- **Assignment**
If a line of the records holds the word "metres", copy it out.

- **Dataset entries**

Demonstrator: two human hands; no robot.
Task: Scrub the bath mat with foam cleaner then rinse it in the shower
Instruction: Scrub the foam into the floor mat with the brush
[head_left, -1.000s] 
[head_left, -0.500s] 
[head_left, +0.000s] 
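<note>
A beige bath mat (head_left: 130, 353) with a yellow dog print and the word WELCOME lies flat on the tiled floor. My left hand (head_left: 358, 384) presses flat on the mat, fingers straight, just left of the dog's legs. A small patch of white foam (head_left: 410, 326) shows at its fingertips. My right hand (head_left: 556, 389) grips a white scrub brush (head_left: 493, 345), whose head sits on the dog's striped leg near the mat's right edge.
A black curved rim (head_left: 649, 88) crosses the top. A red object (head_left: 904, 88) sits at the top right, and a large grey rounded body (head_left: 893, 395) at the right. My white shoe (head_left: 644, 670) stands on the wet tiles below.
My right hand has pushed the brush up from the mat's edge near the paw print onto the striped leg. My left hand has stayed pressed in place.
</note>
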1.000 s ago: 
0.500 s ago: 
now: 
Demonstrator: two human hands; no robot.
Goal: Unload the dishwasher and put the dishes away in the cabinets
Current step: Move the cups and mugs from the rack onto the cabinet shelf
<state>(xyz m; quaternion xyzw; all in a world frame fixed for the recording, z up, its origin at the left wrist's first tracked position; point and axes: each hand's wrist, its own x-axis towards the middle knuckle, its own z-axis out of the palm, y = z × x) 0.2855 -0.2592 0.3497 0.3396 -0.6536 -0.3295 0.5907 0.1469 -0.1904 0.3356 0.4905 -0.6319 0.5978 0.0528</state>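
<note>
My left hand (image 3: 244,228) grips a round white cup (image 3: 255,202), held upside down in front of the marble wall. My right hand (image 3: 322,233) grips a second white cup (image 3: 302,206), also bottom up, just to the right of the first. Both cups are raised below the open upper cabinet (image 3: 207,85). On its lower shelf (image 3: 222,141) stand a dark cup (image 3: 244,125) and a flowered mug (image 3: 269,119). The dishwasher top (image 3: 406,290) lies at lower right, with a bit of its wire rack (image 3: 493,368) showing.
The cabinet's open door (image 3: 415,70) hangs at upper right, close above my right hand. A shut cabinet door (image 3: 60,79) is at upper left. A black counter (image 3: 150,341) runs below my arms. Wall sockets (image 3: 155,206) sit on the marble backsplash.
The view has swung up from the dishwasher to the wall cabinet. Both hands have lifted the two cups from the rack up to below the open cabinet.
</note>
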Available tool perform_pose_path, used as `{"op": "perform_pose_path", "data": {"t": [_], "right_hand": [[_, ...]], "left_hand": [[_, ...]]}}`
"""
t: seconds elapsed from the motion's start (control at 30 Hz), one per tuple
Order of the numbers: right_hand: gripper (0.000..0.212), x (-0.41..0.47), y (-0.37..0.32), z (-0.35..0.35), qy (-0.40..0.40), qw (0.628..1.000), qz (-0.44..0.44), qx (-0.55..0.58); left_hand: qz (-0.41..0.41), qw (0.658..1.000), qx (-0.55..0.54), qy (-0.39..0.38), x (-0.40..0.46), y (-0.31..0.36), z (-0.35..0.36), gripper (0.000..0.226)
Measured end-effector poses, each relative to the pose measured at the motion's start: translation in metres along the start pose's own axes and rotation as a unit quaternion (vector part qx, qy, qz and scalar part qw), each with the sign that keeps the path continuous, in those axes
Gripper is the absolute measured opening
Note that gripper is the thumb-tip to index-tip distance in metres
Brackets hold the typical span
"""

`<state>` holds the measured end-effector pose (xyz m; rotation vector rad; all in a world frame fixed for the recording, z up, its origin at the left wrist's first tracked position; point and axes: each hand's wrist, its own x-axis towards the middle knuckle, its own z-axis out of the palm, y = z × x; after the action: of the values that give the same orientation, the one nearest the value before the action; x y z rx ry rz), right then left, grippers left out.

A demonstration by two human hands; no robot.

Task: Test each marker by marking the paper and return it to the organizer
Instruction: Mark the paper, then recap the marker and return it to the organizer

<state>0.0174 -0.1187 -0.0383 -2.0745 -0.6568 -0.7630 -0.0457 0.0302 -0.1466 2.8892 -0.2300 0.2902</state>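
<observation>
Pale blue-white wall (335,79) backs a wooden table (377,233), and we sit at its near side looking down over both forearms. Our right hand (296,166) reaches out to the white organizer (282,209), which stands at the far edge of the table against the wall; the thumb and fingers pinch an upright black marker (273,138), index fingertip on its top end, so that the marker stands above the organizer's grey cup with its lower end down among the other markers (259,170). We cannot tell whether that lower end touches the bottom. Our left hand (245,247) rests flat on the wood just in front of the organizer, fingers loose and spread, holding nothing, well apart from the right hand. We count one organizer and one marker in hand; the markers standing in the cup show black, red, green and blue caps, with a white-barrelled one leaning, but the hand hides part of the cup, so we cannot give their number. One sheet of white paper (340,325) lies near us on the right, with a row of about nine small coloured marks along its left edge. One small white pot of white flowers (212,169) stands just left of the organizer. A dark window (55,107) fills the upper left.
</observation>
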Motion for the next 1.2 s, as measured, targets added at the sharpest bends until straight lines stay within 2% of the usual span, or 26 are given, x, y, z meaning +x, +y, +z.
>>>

- **Exercise output**
Measured end-effector poses, each relative to the pose measured at the motion's start: translation in metres along the start pose's own axes and rotation as a unit quaternion (vector part qx, qy, qz and scalar part qw), each with the sign that keeps the path continuous, in those axes
Note that gripper is the thumb-tip to index-tip distance in metres

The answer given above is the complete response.